Theorem mulgpropdg 13294

Description: Two structures with the same group-nature have the same group multiple function. K is expected to either be _V (when strong equality is available) or B (when closure is available). (Contributed by Stefan O'Rear, 21-Mar-2015.) (Revised by Mario Carneiro, 2-Oct-2015.)

Hypotheses

Ref	Expression
mulgpropdg.m	|- ( ph -> .x. = (.g ` G ) )
mulgpropdg.n	|- ( ph -> .X. = (.g ` H ) )
mulgpropdg.g	|- ( ph -> G e. V )
mulgpropdg.h	|- ( ph -> H e. W )
mulgpropd.b1	|- ( ph -> B = ( Base ` G ) )
mulgpropd.b2	|- ( ph -> B = ( Base ` H ) )
mulgpropd.i	|- ( ph -> B C_ K )
mulgpropd.k	|- ( ( ph /\ ( x e. K /\ y e. K ) ) -> ( x ( +g ` G ) y ) e. K )
mulgpropd.e	|- ( ( ph /\ ( x e.
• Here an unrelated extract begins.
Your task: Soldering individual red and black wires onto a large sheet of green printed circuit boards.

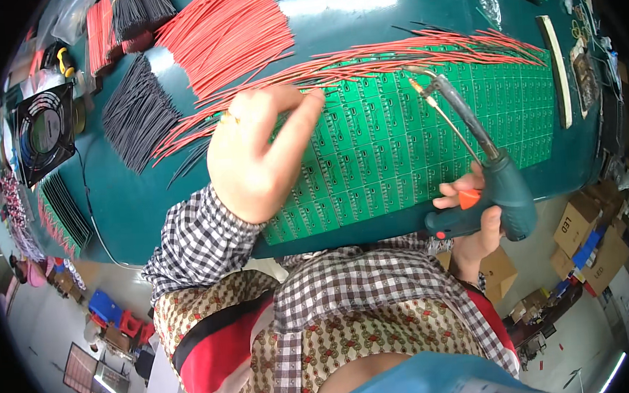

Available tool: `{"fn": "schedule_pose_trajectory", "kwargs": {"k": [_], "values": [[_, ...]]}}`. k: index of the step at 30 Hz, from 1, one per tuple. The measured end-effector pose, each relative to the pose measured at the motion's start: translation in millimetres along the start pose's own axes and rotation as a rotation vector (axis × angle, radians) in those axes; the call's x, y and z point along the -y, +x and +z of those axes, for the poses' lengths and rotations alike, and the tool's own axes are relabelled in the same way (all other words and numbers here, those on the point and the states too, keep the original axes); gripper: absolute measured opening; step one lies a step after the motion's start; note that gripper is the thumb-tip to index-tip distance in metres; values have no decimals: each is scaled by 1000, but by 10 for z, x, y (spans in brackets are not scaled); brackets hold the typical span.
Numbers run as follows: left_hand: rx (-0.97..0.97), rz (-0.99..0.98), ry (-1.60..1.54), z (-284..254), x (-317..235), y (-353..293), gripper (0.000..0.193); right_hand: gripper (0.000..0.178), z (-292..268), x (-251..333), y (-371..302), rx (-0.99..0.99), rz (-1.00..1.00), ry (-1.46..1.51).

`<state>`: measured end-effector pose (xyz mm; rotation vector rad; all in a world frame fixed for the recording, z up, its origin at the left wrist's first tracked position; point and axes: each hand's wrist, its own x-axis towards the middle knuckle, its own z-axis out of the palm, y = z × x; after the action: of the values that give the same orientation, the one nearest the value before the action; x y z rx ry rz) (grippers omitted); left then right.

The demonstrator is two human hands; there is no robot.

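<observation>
Green PCB panel [391, 156] w/ red wires [421, 51]

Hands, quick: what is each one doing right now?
Left hand: closed, pinching a red wire on the green circuit board.
Right hand: closed around a soldering gun.

1. Black fan [44, 132] at the table's left edge.
2. Black wire pile [136, 114] beside loose red wires [225, 32].
3. Cardboard boxes [579, 227] on the floor, right.
4. Possibly scissors [576, 30], far right.

Left hand [254, 157] hides part of green circuit panel [397, 141]; fingertips unseen.
</observation>
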<state>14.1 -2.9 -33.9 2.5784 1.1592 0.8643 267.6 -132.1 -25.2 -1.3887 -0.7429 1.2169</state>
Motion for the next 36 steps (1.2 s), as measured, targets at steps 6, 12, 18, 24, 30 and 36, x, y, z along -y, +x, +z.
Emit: {"fn": "schedule_pose_trajectory", "kwargs": {"k": [6, 12, 18, 24, 30, 36], "values": [[81, -8, -83, 88, -49, -50, 34, 72, -27, 44, -43, 36, 5, -74], [64, 2, -42, 256, -52, 94, 34, 69, 11, 114, -39, 15, 97, -100], [-12, 20, -33, 326, -26, 60, 34, 71, 55, 127, -77, 61, 41, -237], [3, 29, -58, 318, -5, 37, 32, 70, 90, 130, -75, 99, 80, -275], [62, -36, -133, 255, -5, 49, 32, 66, 136, 148, -92, 91, 98, -295], [91, -38, -133, 234, -8, 51, 32, 62, 125, 156, -104, 97, 113, -310]]}}
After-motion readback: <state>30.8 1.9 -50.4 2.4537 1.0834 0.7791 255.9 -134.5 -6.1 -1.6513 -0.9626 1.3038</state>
K /\ y e. K ) ) -> ( x ( +g ` G ) y ) = ( x ( +g ` H ) y ) )

Assertion

Ref	Expression
mulgpropdg	|- ( ph -> .x. = .X. )

Distinct variable groups:   ph, x, y   x, B, y   x, G, y   x, H, y   x, K, y

Allowed substitution hints:   .x. ( x, y)   .X. ( x, y)   V( x, y)   W( x, y)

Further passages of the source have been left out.